それは麻薬のような愛だった


良い名前だ。そう伊澄が声を漏らした時に彼の懐の電話が鳴った。当然マナーモードだが、個室の為通話をするのには特に遠慮は必要無かった。

伊澄は穏やかだった表情をスンとした無表情に変え、黙ってスマホ画面を一度雫に見せてから通話ボタンを押した。


「なんだよ。…うっせ!電話口で叫ぶなや!」


時折洩れ聞こえる声からも分かる伊澄の母の声。そんな溌剌とした声に雫がくすりと笑うと、伊澄も困ったように笑いながら雫の頭を撫でた。


「仕事抜け出して新生児室前にいるらしい。雫のおばさんもいるみたいだから行ってくるわ」

「うん。お母さん達によろしくね」


手を振って見送り、伊澄が病室から出るのを見届け少しすると、ようやくうつらうつらと眠気がやってきた。

今日は母体を休める為に紬は新生児室で預かってくれるらしい。少し回復したら、顔だけでも見に行こうと夢見心地で思う。
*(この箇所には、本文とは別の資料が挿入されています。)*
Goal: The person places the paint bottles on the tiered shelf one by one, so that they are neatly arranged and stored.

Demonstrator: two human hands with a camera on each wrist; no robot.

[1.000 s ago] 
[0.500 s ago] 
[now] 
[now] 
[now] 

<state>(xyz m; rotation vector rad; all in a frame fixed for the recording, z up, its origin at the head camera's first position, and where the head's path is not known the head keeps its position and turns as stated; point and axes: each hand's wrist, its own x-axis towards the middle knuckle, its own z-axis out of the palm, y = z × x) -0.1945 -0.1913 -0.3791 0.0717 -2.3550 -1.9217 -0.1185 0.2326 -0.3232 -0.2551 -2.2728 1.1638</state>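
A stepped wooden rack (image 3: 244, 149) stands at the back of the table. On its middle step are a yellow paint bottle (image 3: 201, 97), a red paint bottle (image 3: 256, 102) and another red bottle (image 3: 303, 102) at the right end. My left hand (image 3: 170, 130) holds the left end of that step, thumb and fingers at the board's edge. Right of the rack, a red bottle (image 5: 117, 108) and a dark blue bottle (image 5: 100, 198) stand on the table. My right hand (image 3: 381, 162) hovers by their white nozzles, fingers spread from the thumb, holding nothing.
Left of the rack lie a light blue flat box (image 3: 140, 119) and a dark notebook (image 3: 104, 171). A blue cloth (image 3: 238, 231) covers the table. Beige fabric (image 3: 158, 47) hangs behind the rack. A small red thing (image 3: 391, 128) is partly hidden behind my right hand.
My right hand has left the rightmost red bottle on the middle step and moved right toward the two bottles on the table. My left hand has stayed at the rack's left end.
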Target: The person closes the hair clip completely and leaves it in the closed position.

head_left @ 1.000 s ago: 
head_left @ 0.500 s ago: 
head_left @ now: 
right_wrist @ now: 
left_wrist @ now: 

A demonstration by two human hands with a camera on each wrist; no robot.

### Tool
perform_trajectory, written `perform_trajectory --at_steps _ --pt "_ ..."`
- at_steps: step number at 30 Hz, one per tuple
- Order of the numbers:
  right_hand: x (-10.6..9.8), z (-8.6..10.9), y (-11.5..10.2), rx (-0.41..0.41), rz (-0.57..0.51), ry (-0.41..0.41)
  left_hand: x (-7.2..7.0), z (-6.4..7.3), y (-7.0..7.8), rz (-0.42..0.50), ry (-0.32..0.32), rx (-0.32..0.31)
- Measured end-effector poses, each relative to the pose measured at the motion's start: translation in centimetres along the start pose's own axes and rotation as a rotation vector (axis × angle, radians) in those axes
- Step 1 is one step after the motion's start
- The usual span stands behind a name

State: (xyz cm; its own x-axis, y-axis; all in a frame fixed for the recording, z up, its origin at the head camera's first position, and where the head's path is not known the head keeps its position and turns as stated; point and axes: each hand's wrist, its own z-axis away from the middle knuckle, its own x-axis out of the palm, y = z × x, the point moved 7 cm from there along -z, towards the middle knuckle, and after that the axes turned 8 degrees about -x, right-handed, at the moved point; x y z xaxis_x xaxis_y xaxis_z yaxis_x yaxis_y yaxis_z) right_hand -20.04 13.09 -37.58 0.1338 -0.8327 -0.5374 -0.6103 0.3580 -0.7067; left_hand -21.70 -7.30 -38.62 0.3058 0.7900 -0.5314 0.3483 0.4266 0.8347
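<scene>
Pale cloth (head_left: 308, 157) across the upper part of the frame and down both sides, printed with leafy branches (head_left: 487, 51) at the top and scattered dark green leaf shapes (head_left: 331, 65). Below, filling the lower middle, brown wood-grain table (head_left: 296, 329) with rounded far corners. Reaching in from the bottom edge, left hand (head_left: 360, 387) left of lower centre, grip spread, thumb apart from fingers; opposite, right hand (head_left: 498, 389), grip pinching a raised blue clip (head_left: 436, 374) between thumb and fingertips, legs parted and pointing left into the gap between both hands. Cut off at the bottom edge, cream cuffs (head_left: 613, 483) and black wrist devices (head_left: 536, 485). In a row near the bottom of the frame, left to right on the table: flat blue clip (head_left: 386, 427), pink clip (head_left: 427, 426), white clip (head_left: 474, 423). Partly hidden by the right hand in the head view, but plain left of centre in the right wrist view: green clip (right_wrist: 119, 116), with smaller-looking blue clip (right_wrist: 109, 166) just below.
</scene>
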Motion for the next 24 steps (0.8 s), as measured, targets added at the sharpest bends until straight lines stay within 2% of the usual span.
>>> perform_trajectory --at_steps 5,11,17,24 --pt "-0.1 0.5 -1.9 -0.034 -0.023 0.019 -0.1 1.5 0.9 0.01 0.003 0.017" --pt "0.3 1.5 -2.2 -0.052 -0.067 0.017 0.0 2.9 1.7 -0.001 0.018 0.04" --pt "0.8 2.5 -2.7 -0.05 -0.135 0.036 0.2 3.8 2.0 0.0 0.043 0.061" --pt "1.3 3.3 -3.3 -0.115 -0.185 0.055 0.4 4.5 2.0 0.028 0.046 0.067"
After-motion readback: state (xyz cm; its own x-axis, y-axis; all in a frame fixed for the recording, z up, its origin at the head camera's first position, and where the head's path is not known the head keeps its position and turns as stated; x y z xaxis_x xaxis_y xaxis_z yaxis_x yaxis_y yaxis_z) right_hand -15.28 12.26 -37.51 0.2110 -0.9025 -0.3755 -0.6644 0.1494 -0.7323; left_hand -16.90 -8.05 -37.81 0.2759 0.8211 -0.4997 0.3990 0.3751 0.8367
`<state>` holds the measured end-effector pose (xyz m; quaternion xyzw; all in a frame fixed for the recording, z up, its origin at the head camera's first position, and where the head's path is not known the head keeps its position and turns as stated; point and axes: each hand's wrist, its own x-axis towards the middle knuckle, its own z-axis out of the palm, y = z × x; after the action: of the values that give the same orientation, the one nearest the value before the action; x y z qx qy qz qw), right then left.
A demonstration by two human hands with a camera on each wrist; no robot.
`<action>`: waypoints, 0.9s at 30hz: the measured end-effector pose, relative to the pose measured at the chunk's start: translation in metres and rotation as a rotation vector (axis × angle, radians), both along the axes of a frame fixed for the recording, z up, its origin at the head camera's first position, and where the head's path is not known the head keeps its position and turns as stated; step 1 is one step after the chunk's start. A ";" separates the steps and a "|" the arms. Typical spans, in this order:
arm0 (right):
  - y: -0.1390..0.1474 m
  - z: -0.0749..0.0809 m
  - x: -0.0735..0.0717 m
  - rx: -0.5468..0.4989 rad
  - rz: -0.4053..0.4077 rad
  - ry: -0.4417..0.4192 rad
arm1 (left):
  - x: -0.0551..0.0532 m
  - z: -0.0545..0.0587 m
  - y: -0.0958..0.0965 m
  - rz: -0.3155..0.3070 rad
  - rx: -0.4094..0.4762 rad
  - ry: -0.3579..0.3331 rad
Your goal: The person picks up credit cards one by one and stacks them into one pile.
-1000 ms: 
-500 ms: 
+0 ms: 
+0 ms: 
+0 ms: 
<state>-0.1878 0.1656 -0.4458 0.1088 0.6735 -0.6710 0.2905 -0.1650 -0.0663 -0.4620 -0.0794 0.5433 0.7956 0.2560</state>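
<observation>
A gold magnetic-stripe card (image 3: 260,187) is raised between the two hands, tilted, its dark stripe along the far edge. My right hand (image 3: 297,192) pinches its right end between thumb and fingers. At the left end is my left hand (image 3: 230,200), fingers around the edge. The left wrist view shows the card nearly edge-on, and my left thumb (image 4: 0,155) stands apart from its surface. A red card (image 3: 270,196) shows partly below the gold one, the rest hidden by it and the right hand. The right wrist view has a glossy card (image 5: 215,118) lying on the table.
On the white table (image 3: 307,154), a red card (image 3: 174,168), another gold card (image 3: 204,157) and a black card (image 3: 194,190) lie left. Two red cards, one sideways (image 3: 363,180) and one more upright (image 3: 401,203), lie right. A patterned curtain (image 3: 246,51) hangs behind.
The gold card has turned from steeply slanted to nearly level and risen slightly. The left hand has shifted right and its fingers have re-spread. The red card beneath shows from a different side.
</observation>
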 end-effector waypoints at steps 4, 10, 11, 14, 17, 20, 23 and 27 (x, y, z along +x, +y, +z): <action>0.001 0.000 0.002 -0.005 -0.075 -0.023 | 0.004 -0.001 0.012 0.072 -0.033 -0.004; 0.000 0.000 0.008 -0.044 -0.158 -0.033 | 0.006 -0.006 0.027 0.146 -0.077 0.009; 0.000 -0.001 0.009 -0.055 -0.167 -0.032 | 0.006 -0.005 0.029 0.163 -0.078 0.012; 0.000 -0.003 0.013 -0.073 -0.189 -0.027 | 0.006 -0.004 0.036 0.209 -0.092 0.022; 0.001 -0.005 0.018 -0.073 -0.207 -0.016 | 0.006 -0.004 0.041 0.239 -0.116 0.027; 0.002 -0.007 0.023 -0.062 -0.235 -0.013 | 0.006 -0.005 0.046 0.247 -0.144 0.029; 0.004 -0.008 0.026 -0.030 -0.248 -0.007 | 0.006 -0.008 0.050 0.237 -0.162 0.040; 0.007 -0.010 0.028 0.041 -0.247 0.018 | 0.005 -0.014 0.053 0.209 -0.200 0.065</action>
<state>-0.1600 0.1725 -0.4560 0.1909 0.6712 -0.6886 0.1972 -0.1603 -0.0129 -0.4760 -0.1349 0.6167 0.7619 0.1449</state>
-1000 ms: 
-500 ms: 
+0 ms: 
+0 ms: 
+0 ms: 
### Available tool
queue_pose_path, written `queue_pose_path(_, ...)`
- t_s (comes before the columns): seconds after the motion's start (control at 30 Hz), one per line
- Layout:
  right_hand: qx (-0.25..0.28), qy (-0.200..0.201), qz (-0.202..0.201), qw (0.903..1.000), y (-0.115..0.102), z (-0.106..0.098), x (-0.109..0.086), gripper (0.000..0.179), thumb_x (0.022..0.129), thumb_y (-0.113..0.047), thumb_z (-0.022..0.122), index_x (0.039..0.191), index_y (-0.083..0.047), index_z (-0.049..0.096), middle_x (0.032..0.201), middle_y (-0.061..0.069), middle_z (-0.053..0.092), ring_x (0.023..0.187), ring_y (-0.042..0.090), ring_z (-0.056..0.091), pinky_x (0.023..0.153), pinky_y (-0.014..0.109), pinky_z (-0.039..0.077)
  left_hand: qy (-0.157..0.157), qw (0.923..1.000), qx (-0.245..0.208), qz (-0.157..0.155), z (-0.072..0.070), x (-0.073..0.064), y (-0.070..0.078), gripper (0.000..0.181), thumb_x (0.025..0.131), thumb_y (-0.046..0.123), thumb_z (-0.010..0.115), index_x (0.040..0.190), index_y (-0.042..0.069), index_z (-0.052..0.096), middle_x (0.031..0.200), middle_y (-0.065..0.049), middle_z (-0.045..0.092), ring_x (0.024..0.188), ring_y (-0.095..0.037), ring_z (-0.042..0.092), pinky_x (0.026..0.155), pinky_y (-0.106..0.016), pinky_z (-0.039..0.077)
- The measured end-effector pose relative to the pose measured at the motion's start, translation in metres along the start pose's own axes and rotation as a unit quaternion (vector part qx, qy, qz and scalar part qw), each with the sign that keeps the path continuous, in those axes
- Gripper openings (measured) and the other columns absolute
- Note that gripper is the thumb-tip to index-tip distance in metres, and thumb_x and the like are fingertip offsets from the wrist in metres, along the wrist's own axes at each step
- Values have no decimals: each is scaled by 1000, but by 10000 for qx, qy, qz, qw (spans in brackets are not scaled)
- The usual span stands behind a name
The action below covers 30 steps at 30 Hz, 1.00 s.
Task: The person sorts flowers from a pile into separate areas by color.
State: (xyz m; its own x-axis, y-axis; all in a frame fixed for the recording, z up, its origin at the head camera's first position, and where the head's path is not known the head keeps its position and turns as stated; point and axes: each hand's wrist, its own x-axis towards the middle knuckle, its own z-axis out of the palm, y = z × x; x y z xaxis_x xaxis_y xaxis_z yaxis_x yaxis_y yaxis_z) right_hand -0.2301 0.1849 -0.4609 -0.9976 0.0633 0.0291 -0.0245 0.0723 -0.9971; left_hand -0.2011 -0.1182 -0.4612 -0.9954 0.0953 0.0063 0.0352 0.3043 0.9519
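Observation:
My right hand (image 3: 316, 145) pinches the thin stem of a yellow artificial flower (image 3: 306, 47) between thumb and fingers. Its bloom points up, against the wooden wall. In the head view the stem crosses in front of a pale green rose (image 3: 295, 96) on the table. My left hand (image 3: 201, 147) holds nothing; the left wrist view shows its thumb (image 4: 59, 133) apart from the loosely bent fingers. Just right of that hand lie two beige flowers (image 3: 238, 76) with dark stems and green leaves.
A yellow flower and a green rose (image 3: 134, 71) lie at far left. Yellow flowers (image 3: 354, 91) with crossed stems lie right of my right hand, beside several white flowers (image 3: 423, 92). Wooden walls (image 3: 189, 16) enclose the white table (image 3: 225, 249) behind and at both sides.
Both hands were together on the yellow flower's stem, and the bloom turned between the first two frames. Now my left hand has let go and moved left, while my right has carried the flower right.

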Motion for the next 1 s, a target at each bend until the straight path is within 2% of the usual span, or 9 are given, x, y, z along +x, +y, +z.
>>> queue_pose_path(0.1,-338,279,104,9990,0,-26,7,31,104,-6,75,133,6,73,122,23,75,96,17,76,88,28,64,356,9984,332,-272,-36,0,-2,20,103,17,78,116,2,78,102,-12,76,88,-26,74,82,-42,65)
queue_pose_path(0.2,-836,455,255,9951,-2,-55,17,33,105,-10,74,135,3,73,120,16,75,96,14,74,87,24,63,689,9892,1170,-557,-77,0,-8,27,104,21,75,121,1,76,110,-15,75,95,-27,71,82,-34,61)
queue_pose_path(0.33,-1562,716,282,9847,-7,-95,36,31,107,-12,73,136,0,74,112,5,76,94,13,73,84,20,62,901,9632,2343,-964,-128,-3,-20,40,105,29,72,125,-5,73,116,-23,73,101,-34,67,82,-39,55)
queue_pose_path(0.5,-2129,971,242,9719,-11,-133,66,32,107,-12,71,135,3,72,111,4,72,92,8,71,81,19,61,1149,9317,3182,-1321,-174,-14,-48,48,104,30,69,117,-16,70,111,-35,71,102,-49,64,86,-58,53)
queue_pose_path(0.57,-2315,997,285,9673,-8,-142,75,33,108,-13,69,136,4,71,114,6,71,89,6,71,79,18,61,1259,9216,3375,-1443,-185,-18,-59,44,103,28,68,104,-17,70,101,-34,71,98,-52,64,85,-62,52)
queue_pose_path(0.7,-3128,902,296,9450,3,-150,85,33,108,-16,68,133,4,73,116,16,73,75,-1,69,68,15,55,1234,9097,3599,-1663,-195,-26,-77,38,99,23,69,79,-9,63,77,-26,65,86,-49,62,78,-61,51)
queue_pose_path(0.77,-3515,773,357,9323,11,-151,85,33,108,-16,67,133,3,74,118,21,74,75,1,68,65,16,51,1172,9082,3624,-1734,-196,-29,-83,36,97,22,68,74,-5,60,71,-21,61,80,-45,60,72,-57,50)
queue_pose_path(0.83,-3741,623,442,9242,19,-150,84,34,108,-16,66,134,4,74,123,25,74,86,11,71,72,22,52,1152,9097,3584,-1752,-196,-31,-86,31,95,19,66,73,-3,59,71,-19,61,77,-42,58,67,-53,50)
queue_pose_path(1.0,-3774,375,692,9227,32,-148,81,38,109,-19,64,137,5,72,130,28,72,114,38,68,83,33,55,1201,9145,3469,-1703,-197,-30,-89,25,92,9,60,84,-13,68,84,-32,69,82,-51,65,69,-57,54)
明日が終わればまた伊澄と少し離れ離れになる。最初は不安だったけれど、連絡もマメにくれるし、こうして忙しい中でも大事な時間に向き合ってくれる。

そこには確かに、雫への深い愛が存在していた。


今はもう、伊澄に対して疑いは無い。寧ろそれより、あまりに小さな娘を前にして強くならねばと思い直すほどだった。

いつだったか美波が言っていた互いを尊重しあえる仲に、自分達は少しずつ近づいている。

これからも変わらず伊澄を愛していこう。自分の為に。そして何より——愛しい娘の為に。


そんな決意を抱きながら、雫はゆっくりと瞳を閉じた。